Depending on the stakeholder, these non-mutually exclusive benefits could be:

  • Relational: i.e. where people have a relationship with different aspects of nature. For example, with a sacred or aesthetically beautiful place. Nature can also be educational, or produce special varieties of crop linked to cultural identities, for instance. Relational benefits, in fact, inform the production, consumption and management habits of populations in different contexts.
  • Instrumental: where nature provides a good, such as food, medicine or fiber, or something that helps produce a good.
  • Intrinsic: the value of certain resources is that they simply exist.

The uniqueness of the socio-ecological systems approach is that it embraces the diversity of social and ecological dimensions across different types of socio-political, environmental, and economic contexts. Furthermore, it allows informed choices to be made about the trade-offs that arise during human–human and human–nature interactions. That is to say, issues of equity and broader sustainability are embedded in the conceptual design of such systemic approaches.

Socio-ecological systems approaches go beyond the better-known nexus approaches, which look at interconnections between related sectors, such as the food-energy-water nexus) as well as systems approaches within a sector (e.g. agri-food systems or health systems). Nexus and systems approaches still do not adequately factor in the full gamut of activities and inherent values across a landscape or seascape.

On the ground, socio-ecology gives a greater sense of agency to every actor group, including marginalized peoples, such as indigenous peoples and local communities, and others including migrant populations in cities. It empowers them to be part of the solution to biodiversity loss and climate change impacts, and to help ensure a thriving human population. It further allows the space for other non-mainstream planning and assessment models (e.g. inclusive wealth, the degrowth economy and the caring economy) to capture the growth and prosperity of an economy.

What is socio-ecological resilience?

Socio-ecological resilience is “the capacity to adapt or transform in the face of change in social-ecological systems, particularly unexpected change, in ways that continue to support human well-being”.

Simply put, it is a state of anticipatory preparedness that ensures that we can cope and adapt to various disruptions to the socio-ecological system that may arise from natural, social, or economic factors.

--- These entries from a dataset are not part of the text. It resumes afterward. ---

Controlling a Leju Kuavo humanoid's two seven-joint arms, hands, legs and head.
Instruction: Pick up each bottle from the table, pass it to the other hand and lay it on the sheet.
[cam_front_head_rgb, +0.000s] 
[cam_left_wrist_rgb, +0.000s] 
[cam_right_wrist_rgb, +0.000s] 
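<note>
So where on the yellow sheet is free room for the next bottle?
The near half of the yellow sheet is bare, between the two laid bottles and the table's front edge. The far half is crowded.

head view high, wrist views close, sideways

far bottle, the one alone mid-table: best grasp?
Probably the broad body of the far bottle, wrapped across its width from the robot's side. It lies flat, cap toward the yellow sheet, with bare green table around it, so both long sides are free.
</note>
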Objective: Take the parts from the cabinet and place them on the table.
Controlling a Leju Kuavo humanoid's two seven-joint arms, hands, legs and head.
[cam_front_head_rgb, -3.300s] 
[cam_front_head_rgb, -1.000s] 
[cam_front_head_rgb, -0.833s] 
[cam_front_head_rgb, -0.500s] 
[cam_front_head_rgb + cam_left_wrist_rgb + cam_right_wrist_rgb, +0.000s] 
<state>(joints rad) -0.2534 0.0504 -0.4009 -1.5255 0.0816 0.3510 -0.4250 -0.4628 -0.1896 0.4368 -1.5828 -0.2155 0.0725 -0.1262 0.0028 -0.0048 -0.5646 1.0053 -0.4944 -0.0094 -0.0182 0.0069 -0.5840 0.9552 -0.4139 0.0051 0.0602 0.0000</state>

This needs to be actively cultivated, however, and it must address several imperatives, including:

  • Basic human needs: e.g. food, health, income, and shelter.
  • Security-related needs: e.g. access to natural resources, rights, and the agency to take decisions.
  • Belonging needs: e.g. sense of place, identity, equity, and fairness.
  • Self-esteem needs: e.g. confidence to negotiate and education.

All of these are linked to the health of ecosystems and biological resources, and the capacities, skills, and knowledge of the people using them. Further, achieving socio-ecological resilience requires multiple and diverse sets of actors to collaborate to identify solutions tailored to different contexts.

Aligning human activities towards promoting resilience requires multi-pronged initiatives to ensure that, among others:

  • Different sectoral policies do not have conflicting goals.
  • Planning and implementation follow principles of co-learning, co-design, peer review, and support.
  • Developing inclusive partnerships and co-operation between different actor groups is actively sought and promoted.
  • Adequate finance that is required at points of intervention is accessible and fit for purpose.
  • Agencies (whether state led or non-state organizations) invest in effective communication measures and reflexive capacity development activities that allow peer learning and learning across different types of expertise.

Although this may seem like an idealistic wish list, it is necessary that everyone is involved to achieve the goal of living in harmony with nature. Many examples across the world show that such an approach works (see, for instance, examples from the International Partnership for the Satoyama Initiative). What we need now is the political will at every scale of implementation to make the feasible a realistic possibility.